Rather Mr Howard is mainly responding to the parliamentary party’s desire for “a fundamental and irreversible shift in the balance of wealth and power” back in the direction of ordinary working MPs, to adapt the Bennite terminology of Labour’s October 1974 manifesto. They believe that the Hague reforms of 1997-98, which enfranchised the ordinary members in a run-off once MPs had narrowed the choice down to just two, resulted in the fiasco of IDS’s benighted leadership.
Conservative MPs now wish to go back to something as close as possible to the status quo ante, as obtained in the period between the ending of the so-called Magic Circle in 1965 and the reforms of 1998: not quite an all-parliamentary franchise, but rather a severely attenuated form of indirect grassroots participation via the medium of the association and area chairmen who dominate the party’s 1,200-1,500-strong constitutional college.
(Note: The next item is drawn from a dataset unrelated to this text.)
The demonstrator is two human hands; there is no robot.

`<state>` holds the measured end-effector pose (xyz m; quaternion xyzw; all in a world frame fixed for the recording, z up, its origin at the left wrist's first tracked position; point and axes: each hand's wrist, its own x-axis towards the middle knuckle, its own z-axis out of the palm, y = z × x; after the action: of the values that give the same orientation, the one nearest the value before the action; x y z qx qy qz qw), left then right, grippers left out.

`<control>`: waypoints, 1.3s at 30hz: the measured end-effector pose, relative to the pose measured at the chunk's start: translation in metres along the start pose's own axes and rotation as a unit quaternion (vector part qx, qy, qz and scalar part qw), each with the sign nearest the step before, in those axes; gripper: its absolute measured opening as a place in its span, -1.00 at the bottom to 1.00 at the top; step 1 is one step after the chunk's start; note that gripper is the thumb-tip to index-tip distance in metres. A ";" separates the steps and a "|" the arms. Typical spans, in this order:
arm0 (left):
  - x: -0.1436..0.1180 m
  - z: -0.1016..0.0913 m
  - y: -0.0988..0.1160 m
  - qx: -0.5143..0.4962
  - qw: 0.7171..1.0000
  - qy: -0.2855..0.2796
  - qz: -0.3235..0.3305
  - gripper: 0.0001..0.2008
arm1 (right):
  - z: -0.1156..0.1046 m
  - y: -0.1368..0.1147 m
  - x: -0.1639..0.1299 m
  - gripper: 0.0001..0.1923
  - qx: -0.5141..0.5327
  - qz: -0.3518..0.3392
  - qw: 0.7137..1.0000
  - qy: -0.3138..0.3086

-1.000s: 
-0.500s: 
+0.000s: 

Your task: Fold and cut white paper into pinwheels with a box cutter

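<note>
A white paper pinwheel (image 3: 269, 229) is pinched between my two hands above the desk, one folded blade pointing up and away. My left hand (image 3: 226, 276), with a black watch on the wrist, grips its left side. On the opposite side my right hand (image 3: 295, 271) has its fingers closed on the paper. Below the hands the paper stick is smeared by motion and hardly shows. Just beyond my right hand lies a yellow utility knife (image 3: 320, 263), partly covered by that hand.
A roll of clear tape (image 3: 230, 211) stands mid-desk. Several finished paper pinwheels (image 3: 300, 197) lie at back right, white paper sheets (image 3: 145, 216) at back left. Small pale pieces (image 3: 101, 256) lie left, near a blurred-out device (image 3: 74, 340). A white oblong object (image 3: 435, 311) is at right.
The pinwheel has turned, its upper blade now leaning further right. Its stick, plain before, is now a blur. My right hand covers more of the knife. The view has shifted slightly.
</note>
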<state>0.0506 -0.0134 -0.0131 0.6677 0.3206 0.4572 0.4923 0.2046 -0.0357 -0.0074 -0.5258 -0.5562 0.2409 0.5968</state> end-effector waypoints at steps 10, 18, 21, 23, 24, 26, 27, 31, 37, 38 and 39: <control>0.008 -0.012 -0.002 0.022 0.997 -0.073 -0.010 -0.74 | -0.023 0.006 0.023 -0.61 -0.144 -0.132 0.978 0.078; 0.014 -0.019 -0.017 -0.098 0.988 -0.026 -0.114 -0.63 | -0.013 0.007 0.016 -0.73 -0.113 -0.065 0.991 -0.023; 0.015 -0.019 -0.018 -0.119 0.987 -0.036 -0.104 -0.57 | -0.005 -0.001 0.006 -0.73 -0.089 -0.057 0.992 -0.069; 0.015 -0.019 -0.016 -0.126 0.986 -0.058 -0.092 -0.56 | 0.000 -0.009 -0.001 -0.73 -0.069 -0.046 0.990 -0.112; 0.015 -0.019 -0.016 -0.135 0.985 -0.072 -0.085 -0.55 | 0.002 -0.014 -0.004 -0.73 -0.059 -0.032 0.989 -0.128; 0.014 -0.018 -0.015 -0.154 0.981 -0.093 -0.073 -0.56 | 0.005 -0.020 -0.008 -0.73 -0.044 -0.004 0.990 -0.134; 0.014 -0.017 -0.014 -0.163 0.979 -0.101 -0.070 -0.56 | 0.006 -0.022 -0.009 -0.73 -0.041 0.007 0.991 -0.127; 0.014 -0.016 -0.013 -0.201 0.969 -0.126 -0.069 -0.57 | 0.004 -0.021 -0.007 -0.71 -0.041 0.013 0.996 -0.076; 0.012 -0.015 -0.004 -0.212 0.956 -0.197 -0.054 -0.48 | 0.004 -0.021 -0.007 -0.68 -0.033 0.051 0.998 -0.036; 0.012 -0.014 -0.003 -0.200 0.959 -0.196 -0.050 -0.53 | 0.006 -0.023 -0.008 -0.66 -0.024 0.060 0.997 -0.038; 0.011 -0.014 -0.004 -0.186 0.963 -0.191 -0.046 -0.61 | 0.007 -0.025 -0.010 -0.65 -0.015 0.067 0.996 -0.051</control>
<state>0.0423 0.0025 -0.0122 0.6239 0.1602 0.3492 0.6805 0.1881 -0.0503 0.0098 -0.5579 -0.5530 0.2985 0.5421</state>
The instincts of these worthies — often gong-hungry — tend to be different from those of ordinary members. In leadership matters, they are frequently deferential to the MPs in a way that the masses are not: indeed, it is little understood that had the matter been left up to senior constituency officers, the result of the Clarke-Duncan Smith joust of 2001 would have been dramatically closer.
Moreover, the views of most of the 54 new MPs are unknown: even some of the shrewdest vote-counters in the Whips’ office do not yet have much idea of where they stand. While it may be surmised that the vast majority of newcomers are broadly within the post-Major Eurosceptic consensus, that does not mean that they would necessarily vote against Mr Clarke. Some may decide that he is a “heavy hitter” who will “biff” Tony Blair. Ironically, one key Davis operative, Derek Conway — a hardline opponent of the single currency — voted for Mr Clarke last time on those grounds after his hero was eliminated.
But why would Mr Clarke be such a disaster — even with a French “non”? Despite all the self-flagellation about the IDS debacle, the party did make the right choice in 2001. And it was not just the grassroots who made it: it also included Baroness Thatcher, William Hague, Mr Howard, Michael Ancram and Mr Davis. They all knew that if Mr Clarke had won, the party would have been torn apart under the pressure of its leader’s relentless determination to impose his Europhile agenda. The Duncan Smith leadership, however inadequate, at least passed on a united party to Mr Howard.
With Mr Clarke as leader, all Tony Blair would have had to do is bring a European motion before the Commons every week and watch the internal Tory civil war re-erupt. After all, Mr Clarke — who has famously appeared on pro-single currency platforms with the Prime Minister — has only one critique of Government European policy — that it is too timid.
For all his “centrism”, Mr Clarke is, in a curious way, the most “reactionary” of the potential candidates. Among the many counter-intuitive discoveries made by the Portillistas’ extensive private polling in 2001 was a massive hostility, even among Tories, to Mr Clarke’s connections to BAT and its role in selling cigarettes to Third World children. This reflects a broader aspect of his political persona: there is little in his record to suggest that Mr Clarke has thought deeply about how to modernise the party and to forge it into a New Model Army.
“Modernisation” does not just mean more blacks and gays, as the traditionalists’ caricature would have it; rather, it means simple professionalisation and basic political strategising, of the kind that Lynton Crosby brought belatedly to Mr Howard’s party. While MPs fret in an “I’m all right, Jack” fashion about the minutiae of the loss of their powers to the party board, they risk once again losing sight of what the Prime Minister calls the “big picture”. As the party surveys the emerging leadership rules, it needs to ask itself one question: cui bono?